Staying Positive is a Goal, Not a Constant
When you come to these forums to read what others have to say about dealing with lung cancer on a day in and day out basis, you mostly find truth, but it is often tinged with lots of cheeriness. I think that's good and have often touted the importance of maintaining a positive outlook as a primary factor to living one's best life while faced with cancer.
Through times of weariness
What I, and many of my friends, tend not to write about very often is the fact that we go through periods of weariness dealing with it all. In a way, that seems very wrong, especially considering that, statistically, most of us writing these pieces should have succumbed to our stage four prognoses years ago. Yet, I find myself in this predicament this summer.
It's not all due to the cancer that remains in my body, or the symptoms that remain constant month after month, like a cough that just refuses to be soothed by standard types of treatment. It's due to "stuff" going on in my life and at my work that cause me more stress than is surely healthy, especially for someone fighting cancer.
The weight of stress
Stress, while perhaps not an accepted cause of cancer, is known to weaken the immune system and raise one's risk for depression and other physical ailments. To borrow the words of Lorenzo Cohen, Ph.D., professor of General Oncology and Behavioral Science, and director of the Integrative Medicine Program at MD Anderson, “stress makes your body more hospitable to cancer.”1
I don't need to regale you with all of my private burdens, but suffice it to say that we all must deal with struggles and challenges in our lives. What sometimes makes this harder for me is the feeling that there is little I can do to lessen these situations without creating added stress in other ways. Searching for a new job, for instance, knowing my current employer has treated me very well regarding my medical needs, even if I feel other reasons for contemplating this possibility, raises thoughts of great uncertainty.
Wondering if some of my chronic and/or recurrent symptoms like the cough, ankle swelling and significant heartburn might be related to serious heart concerns weighs on my mind. Here's where I must live by the words I and so many of my friends often say to others. I must "stand strong and be my own advocate." I've taken myself off to the pulmonologist, only to receive a diagnosis and treatment that has not been helpful, which leads me to question its accuracy. I've seen my nurse practitioner about the cough and major ankle swelling following a recent overseas trip. After our conversation and a brief exam, she felt there was no need for concern about heart issues. And she may be absolutely right.
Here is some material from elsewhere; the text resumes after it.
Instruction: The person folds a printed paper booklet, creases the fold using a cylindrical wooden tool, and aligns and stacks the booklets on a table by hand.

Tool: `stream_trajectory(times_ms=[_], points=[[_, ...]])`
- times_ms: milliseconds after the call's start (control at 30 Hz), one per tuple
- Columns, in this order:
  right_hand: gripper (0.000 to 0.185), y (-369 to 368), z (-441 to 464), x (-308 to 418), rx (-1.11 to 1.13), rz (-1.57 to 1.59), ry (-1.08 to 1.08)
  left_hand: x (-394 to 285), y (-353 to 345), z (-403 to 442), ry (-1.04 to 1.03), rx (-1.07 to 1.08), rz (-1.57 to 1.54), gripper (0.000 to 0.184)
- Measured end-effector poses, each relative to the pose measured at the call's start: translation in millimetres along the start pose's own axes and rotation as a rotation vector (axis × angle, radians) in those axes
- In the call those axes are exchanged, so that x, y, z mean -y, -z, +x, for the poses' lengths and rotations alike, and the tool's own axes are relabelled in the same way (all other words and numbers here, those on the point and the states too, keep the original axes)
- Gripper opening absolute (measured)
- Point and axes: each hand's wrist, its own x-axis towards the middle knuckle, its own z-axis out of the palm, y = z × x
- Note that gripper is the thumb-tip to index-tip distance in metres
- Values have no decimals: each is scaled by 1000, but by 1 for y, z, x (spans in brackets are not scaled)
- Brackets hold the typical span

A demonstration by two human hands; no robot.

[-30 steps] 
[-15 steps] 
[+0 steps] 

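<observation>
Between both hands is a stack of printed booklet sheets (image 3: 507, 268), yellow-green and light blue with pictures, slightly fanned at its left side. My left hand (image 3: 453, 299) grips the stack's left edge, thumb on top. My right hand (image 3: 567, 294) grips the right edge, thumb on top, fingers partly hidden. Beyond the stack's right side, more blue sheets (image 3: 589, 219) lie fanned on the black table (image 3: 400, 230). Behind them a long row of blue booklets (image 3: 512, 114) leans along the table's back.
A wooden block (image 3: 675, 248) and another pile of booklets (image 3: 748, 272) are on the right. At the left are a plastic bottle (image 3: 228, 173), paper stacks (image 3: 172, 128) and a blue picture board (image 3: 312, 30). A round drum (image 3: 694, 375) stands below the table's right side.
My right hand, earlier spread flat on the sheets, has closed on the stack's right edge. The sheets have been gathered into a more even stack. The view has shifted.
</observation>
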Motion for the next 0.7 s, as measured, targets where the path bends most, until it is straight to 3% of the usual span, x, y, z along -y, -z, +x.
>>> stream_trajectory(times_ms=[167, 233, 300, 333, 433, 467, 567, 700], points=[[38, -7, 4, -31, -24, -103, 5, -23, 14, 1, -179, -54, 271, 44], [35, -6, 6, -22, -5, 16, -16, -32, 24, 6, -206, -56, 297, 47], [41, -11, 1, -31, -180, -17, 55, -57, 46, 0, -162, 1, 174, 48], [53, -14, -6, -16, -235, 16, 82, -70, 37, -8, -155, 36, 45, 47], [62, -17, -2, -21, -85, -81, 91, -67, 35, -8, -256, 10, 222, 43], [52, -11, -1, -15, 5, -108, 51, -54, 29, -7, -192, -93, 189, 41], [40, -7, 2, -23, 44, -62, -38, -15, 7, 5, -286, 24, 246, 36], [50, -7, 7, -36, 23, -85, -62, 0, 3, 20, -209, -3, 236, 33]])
But the questions still weigh on me.
Climbing back up the mountain
Perhaps you are like me and try to just take things in stride. I have a tendency to suck it up and tough it out. Instead of insisting on further testing, I too often wait and just deal. This time, I have another scan coming up soon. No matter what it shows, I think I may press to have some further heart testing, just to be sure. When we treat symptoms, without success I might add, and don't try to find the definite cause, well, it seems we're setting ourselves up for failure.
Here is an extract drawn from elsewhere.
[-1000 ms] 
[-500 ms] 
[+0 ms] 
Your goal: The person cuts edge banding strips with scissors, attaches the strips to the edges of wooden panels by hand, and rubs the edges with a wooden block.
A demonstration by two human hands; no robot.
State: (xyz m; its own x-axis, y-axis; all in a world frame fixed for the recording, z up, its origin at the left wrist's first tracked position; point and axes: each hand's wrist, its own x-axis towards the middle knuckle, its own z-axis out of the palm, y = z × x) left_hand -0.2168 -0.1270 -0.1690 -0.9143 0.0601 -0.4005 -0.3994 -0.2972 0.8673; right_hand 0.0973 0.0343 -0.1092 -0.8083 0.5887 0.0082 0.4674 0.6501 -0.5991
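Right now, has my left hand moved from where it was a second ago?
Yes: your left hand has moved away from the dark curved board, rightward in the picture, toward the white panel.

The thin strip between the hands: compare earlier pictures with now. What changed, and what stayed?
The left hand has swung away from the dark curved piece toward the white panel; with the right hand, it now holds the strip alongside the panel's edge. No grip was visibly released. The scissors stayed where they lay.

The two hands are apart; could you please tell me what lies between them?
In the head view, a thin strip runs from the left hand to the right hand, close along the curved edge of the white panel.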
So, I'm just keeping it real. Sometimes people like me, who truly believe maintaining an attitude of positivity DOES make a huge difference in battling lung cancer, also slip into our own valleys for a time. You know what that makes us? The same as you and every other person. It makes us human.
Now...I just need a little help climbing back up the mountain. How about it? Anyone? Got a rope?
Editor's Note: We are extremely saddened to say that on June 8, 2019, Karen Loss passed away. Karen was a valued member of the lung cancer community and an incredible advocate and avid writer. She will be deeply missed.